■ Your objective:
Find every line below with "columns" in it and give only how many there are.

■ Supplied information:
- - - -

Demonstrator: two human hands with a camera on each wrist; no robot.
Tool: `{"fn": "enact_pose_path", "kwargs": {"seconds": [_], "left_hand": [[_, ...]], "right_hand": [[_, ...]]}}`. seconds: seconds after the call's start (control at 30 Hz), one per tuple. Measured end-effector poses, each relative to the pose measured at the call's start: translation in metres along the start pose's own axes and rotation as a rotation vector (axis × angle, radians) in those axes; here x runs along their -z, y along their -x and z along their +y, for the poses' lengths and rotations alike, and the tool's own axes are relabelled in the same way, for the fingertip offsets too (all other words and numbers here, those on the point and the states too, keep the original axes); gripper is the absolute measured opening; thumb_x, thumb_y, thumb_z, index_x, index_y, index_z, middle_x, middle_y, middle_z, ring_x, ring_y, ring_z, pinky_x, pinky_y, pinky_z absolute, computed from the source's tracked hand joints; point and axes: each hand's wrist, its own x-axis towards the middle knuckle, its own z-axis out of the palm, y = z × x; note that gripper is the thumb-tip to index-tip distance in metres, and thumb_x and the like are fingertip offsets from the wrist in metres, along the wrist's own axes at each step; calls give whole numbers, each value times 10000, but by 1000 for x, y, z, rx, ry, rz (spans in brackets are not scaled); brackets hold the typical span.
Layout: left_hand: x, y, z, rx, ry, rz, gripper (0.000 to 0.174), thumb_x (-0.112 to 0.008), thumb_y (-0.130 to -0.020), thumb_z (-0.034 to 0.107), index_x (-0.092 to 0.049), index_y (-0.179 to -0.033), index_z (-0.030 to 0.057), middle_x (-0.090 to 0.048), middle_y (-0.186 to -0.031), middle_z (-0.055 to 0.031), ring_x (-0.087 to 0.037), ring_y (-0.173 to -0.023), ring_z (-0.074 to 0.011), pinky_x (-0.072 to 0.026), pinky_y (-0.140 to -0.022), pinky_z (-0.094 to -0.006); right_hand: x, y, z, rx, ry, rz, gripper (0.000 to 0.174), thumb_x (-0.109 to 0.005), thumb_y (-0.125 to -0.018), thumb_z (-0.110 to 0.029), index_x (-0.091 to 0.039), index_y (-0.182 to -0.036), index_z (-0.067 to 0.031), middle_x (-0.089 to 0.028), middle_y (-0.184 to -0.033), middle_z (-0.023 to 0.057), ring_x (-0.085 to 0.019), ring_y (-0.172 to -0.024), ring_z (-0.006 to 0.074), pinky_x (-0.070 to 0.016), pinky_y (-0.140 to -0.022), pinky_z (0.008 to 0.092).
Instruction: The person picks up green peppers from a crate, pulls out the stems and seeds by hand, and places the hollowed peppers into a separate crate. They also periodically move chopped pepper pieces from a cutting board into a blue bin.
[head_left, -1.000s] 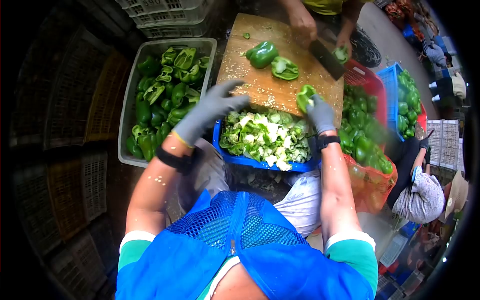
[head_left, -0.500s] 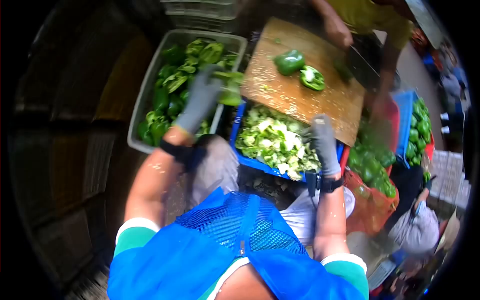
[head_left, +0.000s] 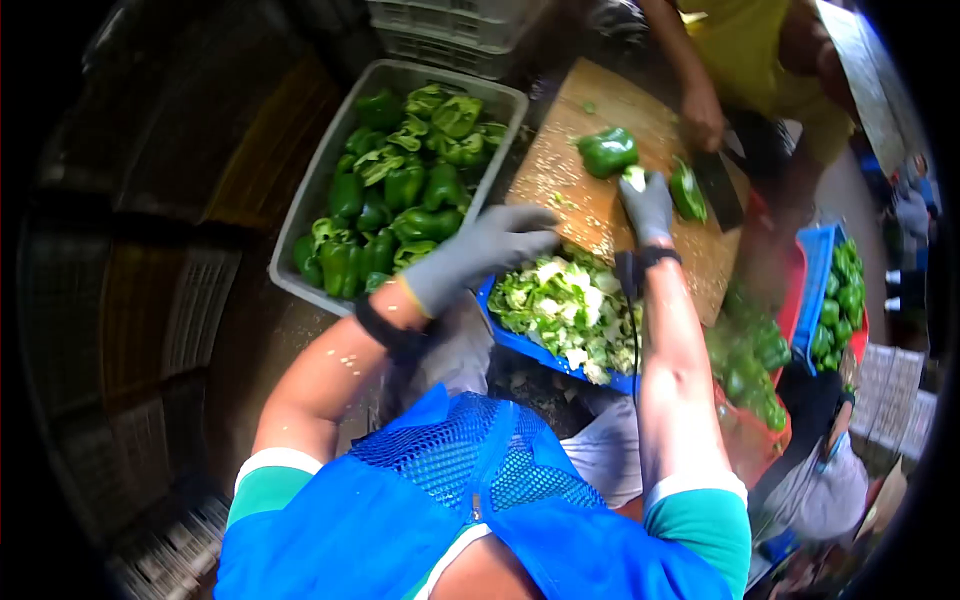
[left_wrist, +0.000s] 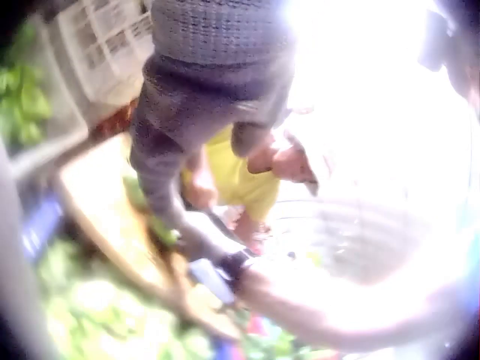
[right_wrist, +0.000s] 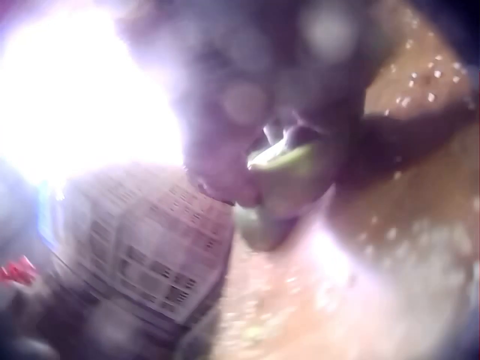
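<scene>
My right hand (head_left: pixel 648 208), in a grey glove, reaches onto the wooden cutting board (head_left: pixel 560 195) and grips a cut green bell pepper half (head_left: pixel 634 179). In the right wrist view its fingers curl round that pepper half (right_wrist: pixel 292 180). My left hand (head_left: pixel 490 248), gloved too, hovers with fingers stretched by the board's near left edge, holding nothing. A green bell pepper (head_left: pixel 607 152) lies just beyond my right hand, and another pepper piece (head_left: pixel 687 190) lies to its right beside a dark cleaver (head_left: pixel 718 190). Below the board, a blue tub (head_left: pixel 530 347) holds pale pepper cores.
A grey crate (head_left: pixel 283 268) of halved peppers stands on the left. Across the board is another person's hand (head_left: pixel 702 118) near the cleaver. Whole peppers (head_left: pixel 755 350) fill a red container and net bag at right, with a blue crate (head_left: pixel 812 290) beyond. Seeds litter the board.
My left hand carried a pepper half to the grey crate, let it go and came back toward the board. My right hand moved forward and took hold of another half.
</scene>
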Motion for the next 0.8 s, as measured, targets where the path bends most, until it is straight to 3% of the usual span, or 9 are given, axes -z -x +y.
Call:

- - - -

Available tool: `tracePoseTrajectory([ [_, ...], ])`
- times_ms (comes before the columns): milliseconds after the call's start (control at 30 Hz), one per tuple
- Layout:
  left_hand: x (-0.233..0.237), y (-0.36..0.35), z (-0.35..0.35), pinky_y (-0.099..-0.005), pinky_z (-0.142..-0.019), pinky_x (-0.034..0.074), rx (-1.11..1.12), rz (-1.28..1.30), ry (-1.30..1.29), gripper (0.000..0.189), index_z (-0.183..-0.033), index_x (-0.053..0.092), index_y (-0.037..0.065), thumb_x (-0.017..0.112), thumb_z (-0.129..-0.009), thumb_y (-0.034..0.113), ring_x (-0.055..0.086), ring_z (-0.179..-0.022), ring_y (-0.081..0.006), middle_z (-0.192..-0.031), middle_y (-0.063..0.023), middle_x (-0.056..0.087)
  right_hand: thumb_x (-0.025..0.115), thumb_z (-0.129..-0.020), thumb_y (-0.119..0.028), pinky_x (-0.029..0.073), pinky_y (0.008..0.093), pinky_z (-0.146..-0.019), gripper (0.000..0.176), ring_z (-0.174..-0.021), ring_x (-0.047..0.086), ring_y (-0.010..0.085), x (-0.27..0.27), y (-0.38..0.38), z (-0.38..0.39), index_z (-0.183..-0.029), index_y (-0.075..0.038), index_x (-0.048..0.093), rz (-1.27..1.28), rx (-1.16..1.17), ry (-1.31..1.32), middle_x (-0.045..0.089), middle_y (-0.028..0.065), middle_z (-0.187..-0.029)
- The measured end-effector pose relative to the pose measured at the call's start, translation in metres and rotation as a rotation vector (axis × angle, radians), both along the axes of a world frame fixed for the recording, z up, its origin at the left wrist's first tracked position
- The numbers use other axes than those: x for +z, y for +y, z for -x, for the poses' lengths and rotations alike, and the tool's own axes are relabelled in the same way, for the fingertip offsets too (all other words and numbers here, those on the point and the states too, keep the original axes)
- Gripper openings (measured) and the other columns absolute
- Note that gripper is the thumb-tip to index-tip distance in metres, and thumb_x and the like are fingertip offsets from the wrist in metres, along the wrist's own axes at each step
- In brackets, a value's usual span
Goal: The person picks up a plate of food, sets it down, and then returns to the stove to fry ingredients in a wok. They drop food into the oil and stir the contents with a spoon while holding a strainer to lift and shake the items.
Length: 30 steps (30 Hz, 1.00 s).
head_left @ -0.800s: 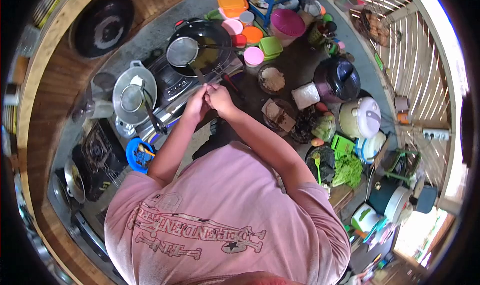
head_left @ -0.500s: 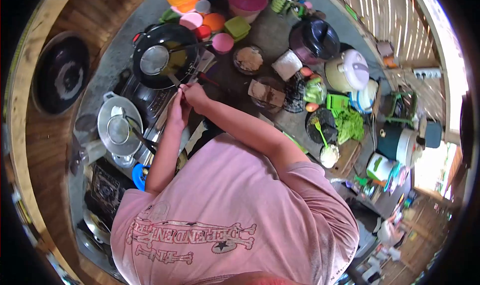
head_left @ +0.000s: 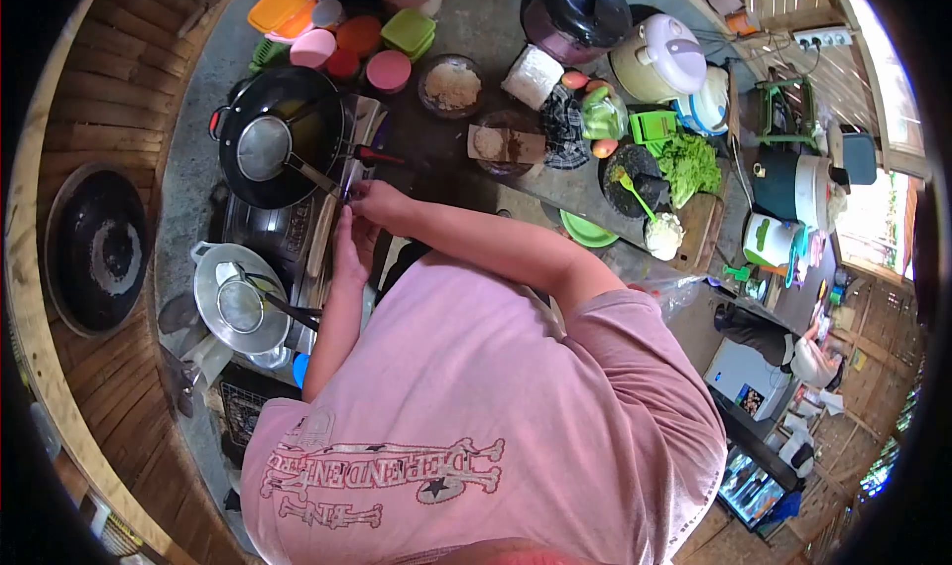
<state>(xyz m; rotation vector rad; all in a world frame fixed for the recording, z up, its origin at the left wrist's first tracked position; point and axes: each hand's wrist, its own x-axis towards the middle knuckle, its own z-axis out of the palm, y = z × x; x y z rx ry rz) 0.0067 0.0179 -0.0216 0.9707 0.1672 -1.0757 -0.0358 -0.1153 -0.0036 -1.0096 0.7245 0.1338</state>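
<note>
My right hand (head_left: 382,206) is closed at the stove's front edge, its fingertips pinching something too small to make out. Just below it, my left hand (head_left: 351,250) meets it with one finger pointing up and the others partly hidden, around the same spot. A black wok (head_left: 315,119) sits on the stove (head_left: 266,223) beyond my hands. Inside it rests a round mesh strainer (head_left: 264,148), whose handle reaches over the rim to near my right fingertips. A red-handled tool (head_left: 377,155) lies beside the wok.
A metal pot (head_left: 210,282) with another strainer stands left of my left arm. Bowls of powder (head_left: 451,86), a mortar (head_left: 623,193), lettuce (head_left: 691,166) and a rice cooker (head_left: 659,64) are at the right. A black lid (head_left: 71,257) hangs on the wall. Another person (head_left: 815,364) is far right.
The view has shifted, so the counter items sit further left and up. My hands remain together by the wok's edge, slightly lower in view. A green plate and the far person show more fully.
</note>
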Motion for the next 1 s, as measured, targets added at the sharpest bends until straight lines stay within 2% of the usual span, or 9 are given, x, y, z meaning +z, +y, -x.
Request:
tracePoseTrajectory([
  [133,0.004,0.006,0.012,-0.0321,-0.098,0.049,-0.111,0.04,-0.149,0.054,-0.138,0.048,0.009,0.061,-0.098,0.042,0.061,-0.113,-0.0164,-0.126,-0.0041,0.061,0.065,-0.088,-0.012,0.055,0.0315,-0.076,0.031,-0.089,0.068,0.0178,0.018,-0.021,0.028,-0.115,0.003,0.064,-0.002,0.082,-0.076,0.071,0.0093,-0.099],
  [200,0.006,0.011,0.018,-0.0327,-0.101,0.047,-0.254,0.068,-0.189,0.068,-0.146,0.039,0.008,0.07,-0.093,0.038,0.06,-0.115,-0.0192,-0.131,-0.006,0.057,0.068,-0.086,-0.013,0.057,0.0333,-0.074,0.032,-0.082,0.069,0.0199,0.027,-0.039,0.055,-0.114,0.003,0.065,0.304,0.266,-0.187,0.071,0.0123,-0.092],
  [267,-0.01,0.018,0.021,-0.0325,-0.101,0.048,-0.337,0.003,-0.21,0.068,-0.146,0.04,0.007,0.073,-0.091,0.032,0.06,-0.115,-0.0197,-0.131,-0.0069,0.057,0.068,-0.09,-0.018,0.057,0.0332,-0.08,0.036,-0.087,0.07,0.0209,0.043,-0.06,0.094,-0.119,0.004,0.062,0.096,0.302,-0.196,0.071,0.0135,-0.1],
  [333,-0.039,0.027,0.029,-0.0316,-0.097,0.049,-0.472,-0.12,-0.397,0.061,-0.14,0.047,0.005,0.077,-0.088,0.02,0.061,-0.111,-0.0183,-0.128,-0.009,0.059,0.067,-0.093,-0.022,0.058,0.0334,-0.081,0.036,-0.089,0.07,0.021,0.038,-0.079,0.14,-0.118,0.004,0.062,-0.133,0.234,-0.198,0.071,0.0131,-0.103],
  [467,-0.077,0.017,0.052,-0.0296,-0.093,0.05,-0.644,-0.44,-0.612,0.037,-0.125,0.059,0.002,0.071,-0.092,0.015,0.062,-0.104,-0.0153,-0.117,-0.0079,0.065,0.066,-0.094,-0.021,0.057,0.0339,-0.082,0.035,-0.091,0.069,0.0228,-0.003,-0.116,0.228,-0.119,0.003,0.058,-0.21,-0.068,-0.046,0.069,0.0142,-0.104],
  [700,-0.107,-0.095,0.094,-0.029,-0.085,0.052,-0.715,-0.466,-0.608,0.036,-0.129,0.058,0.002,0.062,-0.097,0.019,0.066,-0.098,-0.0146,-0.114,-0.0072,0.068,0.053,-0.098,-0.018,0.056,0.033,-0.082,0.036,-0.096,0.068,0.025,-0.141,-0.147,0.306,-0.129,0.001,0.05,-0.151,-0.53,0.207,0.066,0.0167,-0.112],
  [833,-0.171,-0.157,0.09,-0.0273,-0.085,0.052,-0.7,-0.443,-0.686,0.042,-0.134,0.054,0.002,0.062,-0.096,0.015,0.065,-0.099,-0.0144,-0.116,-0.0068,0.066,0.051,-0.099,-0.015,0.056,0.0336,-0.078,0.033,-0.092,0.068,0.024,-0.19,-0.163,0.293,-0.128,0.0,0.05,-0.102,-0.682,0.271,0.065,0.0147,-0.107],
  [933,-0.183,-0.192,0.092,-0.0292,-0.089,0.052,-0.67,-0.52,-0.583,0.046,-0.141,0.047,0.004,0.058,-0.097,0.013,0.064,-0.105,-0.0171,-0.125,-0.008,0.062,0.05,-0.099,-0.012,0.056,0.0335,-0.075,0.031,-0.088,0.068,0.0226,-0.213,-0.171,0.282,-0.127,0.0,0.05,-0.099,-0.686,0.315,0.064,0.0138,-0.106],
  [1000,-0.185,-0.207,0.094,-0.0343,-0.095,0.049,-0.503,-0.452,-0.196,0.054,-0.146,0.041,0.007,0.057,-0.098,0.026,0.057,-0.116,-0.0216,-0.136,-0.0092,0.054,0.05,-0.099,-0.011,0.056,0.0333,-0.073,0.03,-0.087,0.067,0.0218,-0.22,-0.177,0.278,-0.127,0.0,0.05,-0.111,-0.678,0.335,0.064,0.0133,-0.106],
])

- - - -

■ Written reply:
2